A police officer on duty during the January 6 assault on the US Capitol building has described it as a “medieval battle scene” in which he was beaten and tasered before suffering a heart attack.
Michael Fanone told Sky News he thought he would die after becoming detached from his colleagues and being “struck from every direction”.
The former officer says the January 6th hearings, the last of which will take place today, are important in terms of getting to the root cause of the violence and establishing whether there was co-ordination by former president Donald Trump.
The committee has collected a staggering trove of material relating to the January 6th riots, including transcripts of more than 1,000 interviews and millions of other documents. The final report is expected in December.
Recalling the events of that day in 2021, Mr Fanone says he headed for the Capitol building with his partner, Jimmy Albright, after hearing distress calls from police officers already at the scene.
He told Sky News: “We made our way to the lower west terrace, the area where the president-elect walks out of the Capitol on to the inaugural stage to take the oath of office.
“The pinnacle of the fighting that day was at that location, where about 40 or 50 DC police officers and several US Capitol police officers were trying to prevent thousands of angry insurrectionists from entering the Capitol complex.
“It was only about as wide as maybe four or five officers standing abreast, probably about 200-250 feet long, and these officers were fighting for their lives.
“When I got there, (police officers) had been fighting for about 90 minutes. I saw my colleagues were fatigued and injured and I felt like, since I had just got there, I was still fresh and I was going to make my way to the front.

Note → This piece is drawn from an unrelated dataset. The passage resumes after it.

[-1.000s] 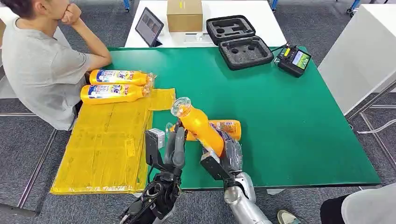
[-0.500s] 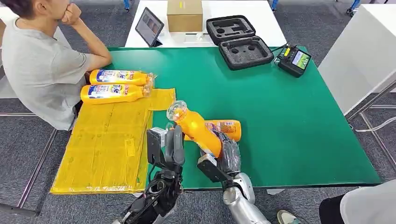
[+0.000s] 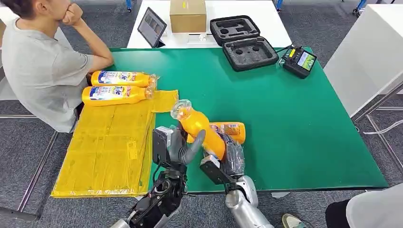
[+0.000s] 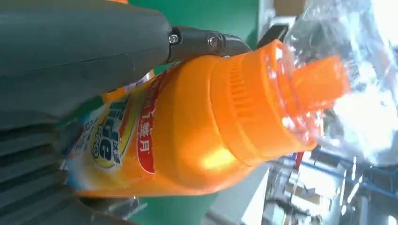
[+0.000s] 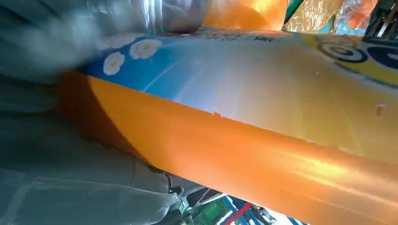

“We had chemical agitants being used against us, CS gas, bear spray, as well as a number of different types of weapons – everything from aluminium baseball bats, metal poles, scaffolding, riot shields and other police weapons that had been taken from officers. There were also firearms present.
“There was a lot of screaming and yelling. It was really just body against body, officers pressing against the rioters trying to push them, or force them, back out of the tunnel entrance.
“If you imagine a rugby scrum – it was officers standing shoulder to shoulder, these rioters were pressing up against us, it was like a medieval battle scene. You could not slide a credit card between two people.
“The only equipment I had with me, other than my duty belt, my service weapon, was a helmet and a riot shield that covers your face.
“I was pulled away from the police line to the crowd, where I was beaten and struck with a Taser device at the base of my skull. That’s excruciatingly painful, especially when it’s done repeatedly in short succession. As a result, I suffered a heart attack and traumatic brain injury.”
Mr Fanone continued: “Once I was out in the crowd, I remember being struck from every direction with fists and metal objects. I do remember, at one point, yelling out that I had kids, trying to appeal to the humanity of some of the individuals in the crowd, and at that time I was being shot with a Taser device.
“The only thing I was thinking about was how to survive the situation. I thought about using deadly force (weapon) but I quickly came to the conclusion that would most likely not result in my survival. There were thousands of rioters and there’s specific police protocol that dictates how we can use deadly force.
“While I may have been authorised to use deadly force against some of those individuals, there was a likelihood that some people would be injured, and possibly killed, who I did not intend to use force against. I was also concerned about having my gun stripped away from me.
“I opted to try to appeal to peoples’ humanity, use some psychological warfare, and said ‘I have kids’. Some of the rioters did offer me assistance.
“There were other rioters that were fighting with them over the ability to get to me, to continue to assault me, so it was a strange dynamic for a few minutes until I was able to be rescued by my colleagues.”
Mr Fanone, 42, says he thought his life was in danger as soon as he saw the situation that had developed at the Capitol.
He said: “I thought that, when I first walked into the tunnel, that there was a strong likelihood that this situation was much more dangerous than I had realised going into it and that there was a strong potential that I’d lose my life.”
The former police officer, now a law enforcement analyst, has given his testimony to the House committee set up to investigate the January 6th attack on the Capitol.
Ahead of its final hearing, Mr Fanone – who has written a book entitled “Hold the Line”, said: “The hearings are important because we need an investigation, not just into the criminality committed, but it’s important to get to the root causes of January 6th.
“Was there any co-ordination with elected members of our government, with members of the Trump administration or with the former president himself?
“I don’t know if you can change everyone’s hearts and minds about the reality of that day and who was responsible for it, but what you can do is ensure that people who broke the law are punished accordingly.
“That’s why our Republic is based on the rule of law – it’s the great equaliser.”